(Data items)
/---
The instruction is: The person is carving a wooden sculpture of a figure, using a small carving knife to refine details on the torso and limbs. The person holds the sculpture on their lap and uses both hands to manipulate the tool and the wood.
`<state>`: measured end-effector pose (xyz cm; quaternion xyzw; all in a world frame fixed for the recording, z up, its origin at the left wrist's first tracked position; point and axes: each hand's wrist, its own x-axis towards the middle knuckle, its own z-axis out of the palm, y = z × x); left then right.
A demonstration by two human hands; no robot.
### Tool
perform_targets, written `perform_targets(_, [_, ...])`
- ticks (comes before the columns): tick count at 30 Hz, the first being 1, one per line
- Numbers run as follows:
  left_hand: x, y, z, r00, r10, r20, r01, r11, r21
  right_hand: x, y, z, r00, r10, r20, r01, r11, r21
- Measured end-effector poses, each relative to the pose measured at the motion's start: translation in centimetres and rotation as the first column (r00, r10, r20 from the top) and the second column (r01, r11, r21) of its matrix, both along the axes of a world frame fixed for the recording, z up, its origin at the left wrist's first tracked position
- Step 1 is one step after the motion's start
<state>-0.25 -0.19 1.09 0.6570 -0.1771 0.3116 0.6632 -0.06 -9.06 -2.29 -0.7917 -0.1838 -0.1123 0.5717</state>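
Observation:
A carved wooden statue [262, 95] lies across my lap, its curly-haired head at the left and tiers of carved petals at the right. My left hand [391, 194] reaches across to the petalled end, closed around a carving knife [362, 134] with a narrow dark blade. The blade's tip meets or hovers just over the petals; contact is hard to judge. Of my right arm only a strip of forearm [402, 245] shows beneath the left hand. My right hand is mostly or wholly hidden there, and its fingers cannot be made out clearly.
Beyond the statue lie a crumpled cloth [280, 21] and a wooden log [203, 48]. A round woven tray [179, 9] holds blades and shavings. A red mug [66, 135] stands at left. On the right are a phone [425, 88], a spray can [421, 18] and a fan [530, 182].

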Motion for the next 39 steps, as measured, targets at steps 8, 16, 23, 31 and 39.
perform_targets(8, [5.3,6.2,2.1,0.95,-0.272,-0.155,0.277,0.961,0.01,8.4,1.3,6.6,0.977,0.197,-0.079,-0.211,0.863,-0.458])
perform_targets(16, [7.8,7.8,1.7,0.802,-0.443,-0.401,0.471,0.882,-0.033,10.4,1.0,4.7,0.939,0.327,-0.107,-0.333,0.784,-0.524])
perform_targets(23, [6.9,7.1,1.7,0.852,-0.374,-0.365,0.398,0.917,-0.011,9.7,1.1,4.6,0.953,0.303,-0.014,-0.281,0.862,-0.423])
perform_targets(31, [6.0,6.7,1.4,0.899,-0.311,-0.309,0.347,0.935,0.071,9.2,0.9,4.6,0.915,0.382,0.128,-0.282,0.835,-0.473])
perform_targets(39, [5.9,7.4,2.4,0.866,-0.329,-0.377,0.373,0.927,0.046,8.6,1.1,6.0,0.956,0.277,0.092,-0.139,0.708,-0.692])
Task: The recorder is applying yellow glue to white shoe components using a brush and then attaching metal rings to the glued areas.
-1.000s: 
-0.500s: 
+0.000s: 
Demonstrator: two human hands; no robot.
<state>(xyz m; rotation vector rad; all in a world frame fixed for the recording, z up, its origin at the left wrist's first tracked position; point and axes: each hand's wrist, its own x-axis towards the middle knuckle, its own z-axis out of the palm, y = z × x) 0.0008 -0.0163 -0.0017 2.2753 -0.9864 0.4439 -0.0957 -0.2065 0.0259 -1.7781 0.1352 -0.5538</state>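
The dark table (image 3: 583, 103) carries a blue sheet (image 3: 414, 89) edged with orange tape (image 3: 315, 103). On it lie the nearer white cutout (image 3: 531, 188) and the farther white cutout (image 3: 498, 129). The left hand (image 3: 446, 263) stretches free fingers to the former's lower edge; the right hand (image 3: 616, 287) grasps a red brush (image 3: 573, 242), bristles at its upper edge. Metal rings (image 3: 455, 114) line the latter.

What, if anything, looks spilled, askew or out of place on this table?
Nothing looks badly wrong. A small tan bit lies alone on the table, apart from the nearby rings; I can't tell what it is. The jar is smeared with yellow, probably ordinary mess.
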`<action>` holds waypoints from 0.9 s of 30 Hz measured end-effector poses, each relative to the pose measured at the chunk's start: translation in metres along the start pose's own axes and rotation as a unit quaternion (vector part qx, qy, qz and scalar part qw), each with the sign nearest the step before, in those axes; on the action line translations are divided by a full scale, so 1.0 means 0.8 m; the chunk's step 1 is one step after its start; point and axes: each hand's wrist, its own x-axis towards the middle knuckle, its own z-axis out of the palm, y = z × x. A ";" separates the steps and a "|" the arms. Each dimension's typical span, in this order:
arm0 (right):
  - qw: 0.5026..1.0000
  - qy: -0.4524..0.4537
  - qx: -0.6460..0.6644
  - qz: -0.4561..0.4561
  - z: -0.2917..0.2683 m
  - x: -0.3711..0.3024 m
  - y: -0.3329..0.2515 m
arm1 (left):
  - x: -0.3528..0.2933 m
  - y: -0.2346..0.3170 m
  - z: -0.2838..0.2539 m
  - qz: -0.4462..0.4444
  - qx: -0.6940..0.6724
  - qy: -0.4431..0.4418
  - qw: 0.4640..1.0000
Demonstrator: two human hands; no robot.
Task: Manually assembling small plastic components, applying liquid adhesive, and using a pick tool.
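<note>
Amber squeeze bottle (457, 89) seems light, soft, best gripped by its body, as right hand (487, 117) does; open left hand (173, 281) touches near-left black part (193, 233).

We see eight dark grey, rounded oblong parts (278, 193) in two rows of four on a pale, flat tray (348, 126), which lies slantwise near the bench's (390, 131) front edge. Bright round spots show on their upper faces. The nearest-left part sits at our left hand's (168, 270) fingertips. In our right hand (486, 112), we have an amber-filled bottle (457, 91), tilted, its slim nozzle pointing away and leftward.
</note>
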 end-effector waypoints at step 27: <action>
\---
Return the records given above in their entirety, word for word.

The instruction is: The person is carving a wooden sculpture of a figure, using a small carving knife to refine details on the torso and limbs. The person holds the sculpture on their lap and uses both hands to manipulate the tool and the wood.
`<state>`: measured end-effector pose (xyz cm; quaternion xyzw; all in a world frame fixed for the recording, z up, its origin at the left wrist's first tracked position; point and axes: each hand's wrist, its own x-axis towards the middle knuckle, its own z-axis out of the palm, y = z × x); left then right.
A demonstration by two human hands; no robot.
### Tool
perform_targets, written `perform_targets(_, [_, ...])`
- ticks (comes before the columns): tick count at 30 Hz, the first being 1, one per line
- Numbers run as follows:
  left_hand: x, y, z, r00, r10, r20, r01, r11, r21
  right_hand: x, y, z, r00, r10, r20, r01, r11, r21
- Measured end-effector poses, each relative to the pose measured at the motion's start: translation in centimetres and rotation as the first column (r00, r10, r20 from the top) and the second column (r01, r11, r21) of its matrix, both along the axes of a world frame fixed for the recording, z up, its origin at the left wrist's first tracked position
- Step 1 is one step after the motion's start
<state>-0.25 -0.19 1.09 0.6570 -0.1771 0.3116 0.6632 -0.06 -9.06 -2.29 -0.7917 -0.1838 -0.1123 0.5717</state>
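Observation:
A carved wooden statue [262, 95] lies across my lap, its curly-haired head at the left and tiers of carved petals at the right. My left hand [391, 194] reaches across to the petalled end, closed around a carving knife [362, 134] with a narrow dark blade. The blade's tip meets or hovers just over the petals; contact is hard to judge. Of my right arm only a strip of forearm [402, 245] shows beneath the left hand. My right hand is mostly or wholly hidden there, and its fingers cannot be made out clearly.
Beyond the statue lie a crumpled cloth [280, 21] and a wooden log [203, 48]. A round woven tray [179, 9] holds blades and shavings. A red mug [66, 135] stands at left. On the right are a phone [425, 88], a spray can [421, 18] and a fan [530, 182].
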
Motion for the next 39 steps, as measured, targets at steps 8, 16, 23, 31 and 39.
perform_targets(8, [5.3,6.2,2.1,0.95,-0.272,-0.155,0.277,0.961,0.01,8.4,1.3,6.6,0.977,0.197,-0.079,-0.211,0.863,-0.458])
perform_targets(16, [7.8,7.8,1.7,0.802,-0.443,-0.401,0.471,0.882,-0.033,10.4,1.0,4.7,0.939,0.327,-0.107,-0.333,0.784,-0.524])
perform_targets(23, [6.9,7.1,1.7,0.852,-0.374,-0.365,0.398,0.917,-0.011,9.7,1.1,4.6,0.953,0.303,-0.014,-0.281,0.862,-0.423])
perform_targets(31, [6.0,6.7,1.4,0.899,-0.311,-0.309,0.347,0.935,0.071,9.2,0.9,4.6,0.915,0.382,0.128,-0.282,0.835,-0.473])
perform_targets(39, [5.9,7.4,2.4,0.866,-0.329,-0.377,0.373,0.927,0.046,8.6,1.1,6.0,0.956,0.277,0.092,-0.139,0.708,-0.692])
Task: The recorder is applying yellow glue to white shoe components using a brush and then attaching metal rings to the glued areas.
-1.000s: 
-0.500s: 
+0.000s: 
Demonstrator: two human hands; no robot.
<state>(xyz m; rotation vector rad; all in a world frame fixed for the recording, z up, its origin at the left wrist's first tracked position; point and axes: each hand's wrist, its own x-axis towards the middle knuckle, its own z-axis out of the palm, y = z × x) 0.0008 -0.0163 -0.0017 2.2753 -0.9864 0.4439 -0.0957 -0.2065 0.0259 -1.7781 0.1352 -0.5538</state>
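The dark table (image 3: 583, 103) carries a blue sheet (image 3: 414, 89) edged with orange tape (image 3: 315, 103). On it lie the nearer white cutout (image 3: 531, 188) and the farther white cutout (image 3: 498, 129). The left hand (image 3: 446, 263) stretches free fingers to the former's lower edge; the right hand (image 3: 616, 287) grasps a red brush (image 3: 573, 242), bristles at its upper edge. Metal rings (image 3: 455, 114) line the latter.

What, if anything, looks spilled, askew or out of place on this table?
Nothing looks badly wrong. A small tan bit lies alone on the table, apart from the nearby rings; I can't tell what it is. The jar is smeared with yellow, probably ordinary mess.
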`<action>` holds waypoints from 0.9 s of 30 Hz measured end-effector poses, each relative to the pose measured at the chunk's start: translation in metres along the start pose's own axes and rotation as a unit quaternion (vector part qx, qy, qz and scalar part qw), each with the sign nearest the step before, in those axes; on the action line translations are divided by a full scale, so 1.0 means 0.8 m; the chunk's step 1 is one step after its start; point and axes: each hand's wrist, its own x-axis towards the middle knuckle, its own z-axis out of the palm, y = z × x. A ";" separates the steps and a "|" the arms. Each dimension's typical span, in this order:
arm0 (right):
  - qw: 0.5026..1.0000
  - qy: -0.4524..0.4537
  - qx: -0.6460..0.6644
  - qz: -0.4561..0.4561
  - z: -0.2917..0.2683 m
  - x: -0.3711..0.3024 m
  - y: -0.3329..0.2515 m
arm1 (left):
  - x: -0.3528..0.2933 m
  - y: -0.2346..0.3170 m
  - z: -0.2838..0.2539 m
  - qz: -0.4462..0.4444
  - qx: -0.6940..0.6724
  - qy: -0.4431..0.4418
  - qw: 0.4640..1.0000
Demonstrator: two human hands; no robot.
Task: Manually assembling small plastic components, applying liquid adhesive, and using a pick tool.
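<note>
Amber squeeze bottle (457, 89) seems light, soft, best gripped by its body, as right hand (487, 117) does; open left hand (173, 281) touches near-left black part (193, 233).

We see eight dark grey, rounded oblong parts (278, 193) in two rows of four on a pale, flat tray (348, 126), which lies slantwise near the bench's (390, 131) front edge. Bright round spots show on their upper faces. The nearest-left part sits at our left hand's (168, 270) fingertips. In our right hand (486, 112), we have an amber-filled bottle (457, 91), tilted, its slim nozzle pointing away and leftward.
</note>
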 end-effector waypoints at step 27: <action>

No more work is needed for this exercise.